# EXPLORING A YELP DATASET

All my code is from the project at the end of the "[SQL for Data Science](https://www.coursera.org/learn/sql-for-data-science)" course by UC Davis.
The issue to share this code on Github or Kaggle is that all the queries were ran directly on a webpage, with no way to download the database.
Their database is a truncated way of a [downloadable Yelp database](https://www.yelp.com/dataset/download).

This dataset is 9GB of Json files.
I decided to truncate this huge dataset to 10k rows per table as well. Maybe I'll try to query the full dataset eventually.
I then transfort the truncated json into a database with the .sqlite extension with DB Browser.
This database is 270MB, apparently too big for a github repo but fine in Kaggle.
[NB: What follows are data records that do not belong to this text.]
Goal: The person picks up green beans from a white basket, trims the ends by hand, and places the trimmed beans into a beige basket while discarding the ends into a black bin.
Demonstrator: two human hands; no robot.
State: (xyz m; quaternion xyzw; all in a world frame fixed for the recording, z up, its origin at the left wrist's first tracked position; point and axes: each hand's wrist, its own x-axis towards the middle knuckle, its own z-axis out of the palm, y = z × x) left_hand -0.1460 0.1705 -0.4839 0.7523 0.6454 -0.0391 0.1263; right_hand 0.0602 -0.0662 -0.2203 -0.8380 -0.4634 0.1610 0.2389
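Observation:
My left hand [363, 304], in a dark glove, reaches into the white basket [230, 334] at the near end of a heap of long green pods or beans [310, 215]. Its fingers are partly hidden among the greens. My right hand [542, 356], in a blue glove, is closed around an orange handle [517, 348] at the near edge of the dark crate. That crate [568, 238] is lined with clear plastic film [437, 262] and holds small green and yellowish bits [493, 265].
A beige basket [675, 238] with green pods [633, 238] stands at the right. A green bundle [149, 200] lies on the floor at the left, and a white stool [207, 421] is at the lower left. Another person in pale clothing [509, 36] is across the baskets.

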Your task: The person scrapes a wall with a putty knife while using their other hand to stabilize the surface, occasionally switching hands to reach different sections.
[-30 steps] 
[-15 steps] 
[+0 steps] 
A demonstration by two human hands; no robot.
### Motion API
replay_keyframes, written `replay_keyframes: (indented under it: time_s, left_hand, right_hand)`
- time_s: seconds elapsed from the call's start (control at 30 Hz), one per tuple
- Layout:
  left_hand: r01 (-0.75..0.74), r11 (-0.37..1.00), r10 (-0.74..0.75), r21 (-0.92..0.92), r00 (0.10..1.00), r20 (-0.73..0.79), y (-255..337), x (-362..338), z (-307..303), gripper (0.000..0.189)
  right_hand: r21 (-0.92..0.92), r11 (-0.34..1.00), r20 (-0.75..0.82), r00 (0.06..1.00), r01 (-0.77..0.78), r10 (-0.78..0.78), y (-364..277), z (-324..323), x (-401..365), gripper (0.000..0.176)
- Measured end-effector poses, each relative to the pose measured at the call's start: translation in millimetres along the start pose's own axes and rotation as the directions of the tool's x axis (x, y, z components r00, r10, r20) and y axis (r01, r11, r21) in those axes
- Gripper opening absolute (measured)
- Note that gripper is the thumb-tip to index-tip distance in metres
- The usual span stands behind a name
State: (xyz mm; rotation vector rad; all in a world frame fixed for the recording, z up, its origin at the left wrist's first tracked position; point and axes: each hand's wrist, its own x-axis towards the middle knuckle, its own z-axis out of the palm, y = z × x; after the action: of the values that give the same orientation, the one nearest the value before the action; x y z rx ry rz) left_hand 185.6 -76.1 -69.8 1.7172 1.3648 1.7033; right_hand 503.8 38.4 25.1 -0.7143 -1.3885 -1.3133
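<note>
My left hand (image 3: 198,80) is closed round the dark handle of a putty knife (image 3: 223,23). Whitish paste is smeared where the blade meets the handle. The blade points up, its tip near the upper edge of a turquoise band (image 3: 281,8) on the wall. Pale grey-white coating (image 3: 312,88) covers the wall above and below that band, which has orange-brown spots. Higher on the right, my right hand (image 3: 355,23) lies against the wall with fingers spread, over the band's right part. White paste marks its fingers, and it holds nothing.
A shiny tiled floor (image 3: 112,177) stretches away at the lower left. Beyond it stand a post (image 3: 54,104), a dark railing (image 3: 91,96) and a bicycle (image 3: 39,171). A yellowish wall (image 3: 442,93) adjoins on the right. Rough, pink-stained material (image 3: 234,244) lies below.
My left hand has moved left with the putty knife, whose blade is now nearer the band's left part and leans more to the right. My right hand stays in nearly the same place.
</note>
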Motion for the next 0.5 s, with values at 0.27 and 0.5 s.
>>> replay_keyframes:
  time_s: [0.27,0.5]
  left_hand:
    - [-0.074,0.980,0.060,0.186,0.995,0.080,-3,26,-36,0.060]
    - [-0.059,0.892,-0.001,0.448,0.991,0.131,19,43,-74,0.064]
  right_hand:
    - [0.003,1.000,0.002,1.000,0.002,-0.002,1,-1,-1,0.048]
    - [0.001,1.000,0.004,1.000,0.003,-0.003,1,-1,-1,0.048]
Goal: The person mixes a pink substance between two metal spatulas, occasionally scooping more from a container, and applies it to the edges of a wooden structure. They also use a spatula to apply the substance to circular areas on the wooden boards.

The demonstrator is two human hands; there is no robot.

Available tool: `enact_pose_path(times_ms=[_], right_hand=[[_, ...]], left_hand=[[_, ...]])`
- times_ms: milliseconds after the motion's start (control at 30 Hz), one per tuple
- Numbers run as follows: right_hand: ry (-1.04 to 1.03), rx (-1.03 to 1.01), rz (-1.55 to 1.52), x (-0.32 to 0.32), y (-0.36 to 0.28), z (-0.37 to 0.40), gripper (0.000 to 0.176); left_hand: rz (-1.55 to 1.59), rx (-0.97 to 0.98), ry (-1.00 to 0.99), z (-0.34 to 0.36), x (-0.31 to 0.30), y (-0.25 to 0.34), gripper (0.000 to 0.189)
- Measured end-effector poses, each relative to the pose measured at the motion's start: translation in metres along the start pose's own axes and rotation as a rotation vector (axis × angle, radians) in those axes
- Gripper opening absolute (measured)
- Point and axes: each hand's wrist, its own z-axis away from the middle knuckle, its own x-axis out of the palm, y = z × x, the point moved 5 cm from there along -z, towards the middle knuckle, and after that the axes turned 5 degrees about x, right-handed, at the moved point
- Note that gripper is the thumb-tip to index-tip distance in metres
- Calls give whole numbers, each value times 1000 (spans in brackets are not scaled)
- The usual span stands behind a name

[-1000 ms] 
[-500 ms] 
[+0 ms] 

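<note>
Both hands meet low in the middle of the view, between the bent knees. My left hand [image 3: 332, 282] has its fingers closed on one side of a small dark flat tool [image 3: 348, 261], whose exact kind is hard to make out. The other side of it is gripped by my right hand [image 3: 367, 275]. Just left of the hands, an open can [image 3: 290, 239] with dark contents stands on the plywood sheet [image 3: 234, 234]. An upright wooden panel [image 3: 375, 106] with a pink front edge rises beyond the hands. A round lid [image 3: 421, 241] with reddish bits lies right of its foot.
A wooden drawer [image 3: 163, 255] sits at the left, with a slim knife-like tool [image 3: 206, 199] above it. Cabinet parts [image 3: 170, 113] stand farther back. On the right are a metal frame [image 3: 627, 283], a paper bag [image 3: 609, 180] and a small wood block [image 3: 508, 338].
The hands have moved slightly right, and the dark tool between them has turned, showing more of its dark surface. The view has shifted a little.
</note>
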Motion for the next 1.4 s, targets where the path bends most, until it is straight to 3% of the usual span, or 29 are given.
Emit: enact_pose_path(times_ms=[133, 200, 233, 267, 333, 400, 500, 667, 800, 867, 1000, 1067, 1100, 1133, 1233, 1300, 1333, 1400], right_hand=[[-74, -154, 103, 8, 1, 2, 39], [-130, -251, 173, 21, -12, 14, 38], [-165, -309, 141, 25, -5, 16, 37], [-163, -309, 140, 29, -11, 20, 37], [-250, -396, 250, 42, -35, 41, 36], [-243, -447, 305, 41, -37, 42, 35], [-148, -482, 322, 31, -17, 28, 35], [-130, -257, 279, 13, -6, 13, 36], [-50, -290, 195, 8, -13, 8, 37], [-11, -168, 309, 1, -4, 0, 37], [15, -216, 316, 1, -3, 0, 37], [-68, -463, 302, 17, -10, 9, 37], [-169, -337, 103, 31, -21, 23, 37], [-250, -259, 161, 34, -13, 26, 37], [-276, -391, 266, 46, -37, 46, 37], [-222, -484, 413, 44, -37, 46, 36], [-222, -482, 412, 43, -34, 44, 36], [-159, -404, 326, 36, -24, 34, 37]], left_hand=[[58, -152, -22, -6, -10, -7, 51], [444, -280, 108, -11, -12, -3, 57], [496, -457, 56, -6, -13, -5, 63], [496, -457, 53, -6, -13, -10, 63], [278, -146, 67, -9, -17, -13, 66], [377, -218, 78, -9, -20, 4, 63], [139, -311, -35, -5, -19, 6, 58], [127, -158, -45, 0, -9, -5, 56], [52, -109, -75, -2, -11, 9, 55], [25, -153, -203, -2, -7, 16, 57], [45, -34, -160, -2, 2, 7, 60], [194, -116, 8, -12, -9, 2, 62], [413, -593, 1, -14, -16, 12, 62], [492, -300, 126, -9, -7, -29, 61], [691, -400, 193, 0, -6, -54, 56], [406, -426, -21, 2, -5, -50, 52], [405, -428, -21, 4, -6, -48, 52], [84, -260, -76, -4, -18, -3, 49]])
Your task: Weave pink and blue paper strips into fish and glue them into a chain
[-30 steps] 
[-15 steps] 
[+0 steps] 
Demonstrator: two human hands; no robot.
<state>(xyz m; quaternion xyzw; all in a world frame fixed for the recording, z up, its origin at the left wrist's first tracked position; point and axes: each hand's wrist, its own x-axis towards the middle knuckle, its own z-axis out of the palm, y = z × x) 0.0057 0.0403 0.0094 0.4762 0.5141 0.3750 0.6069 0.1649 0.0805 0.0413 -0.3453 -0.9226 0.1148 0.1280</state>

Also it seems Jupyter Notebooks/Lab can be interactive here on Kaggle, but static on Github.

My 10k trunc of the dataset is not the same as the coursera one, therefore the results are different.

In [1]:
import numpy as np
import pandas as pd
import sqlite3
import matplotlib.pyplot as plt

In [2]:
pd.options.display.max_rows = 50 # maximum number of rows to display

In [3]:
%reload_ext sql

%sql sqlite:////kaggle/input/yelp-dataset-truncated-to-10k-rows/yelp_10k.sqlite

In [4]:
%%sql
SELECT
  COUNT(*) AS nb_null
FROM
  USER
WHERE
  id IS NULL
  OR NAME IS NULL
  OR review_count IS NULL
  OR yelping_since IS NULL
  OR useful IS NULL
  OR funny IS NULL
  OR cool IS NULL
  OR fans IS NULL
  OR average_stars IS NULL
  OR compliment_hot IS NULL
  OR compliment_more IS NULL
  OR compliment_profile IS NULL
  OR compliment_cute IS NULL
  OR compliment_list IS NULL
  OR compliment_note IS NULL
  OR compliment_plain IS NULL
  OR compliment_cool IS NULL
  OR compliment_funny IS NULL
  OR compliment_writer IS NULL
  OR compliment_photos IS NULL

 * sqlite:////kaggle/input/yelp-dataset-truncated-to-10k-rows/yelp_10k.sqlite
Done.


nb_null
0


We can see than none have null values

In [5]:
%%sql
SELECT
  city,
  SUM(review_count) tot_nb_reviews
FROM
  business
GROUP BY
  city
ORDER BY
  tot_nb_reviews DESC
LIMIT
  10

 * sqlite:////kaggle/input/yelp-dataset-truncated-to-10k-rows/yelp_10k.sqlite
Done.


city,tot_nb_reviews
Philadelphia,62134
New Orleans,51780
Nashville,32161
Tampa,29893
Tucson,26366
Reno,25826
Indianapolis,23151
Santa Barbara,19463
Saint Louis,14309
Edmonton,6830


In [6]:
%%sql
SELECT
  name,
  review_count
FROM
  USER
ORDER BY
  review_count DESC
LIMIT
  3

 * sqlite:////kaggle/input/yelp-dataset-truncated-to-10k-rows/yelp_10k.sqlite
Done.


name,review_count
Bruce,16567
Kim,9941
Nijole,8363


*8. Does posting more reviews correlate with more fans?*

Hard to tell, we would need to calculate the correlation factor between the two columns. I don't know how to do this with SQL alone.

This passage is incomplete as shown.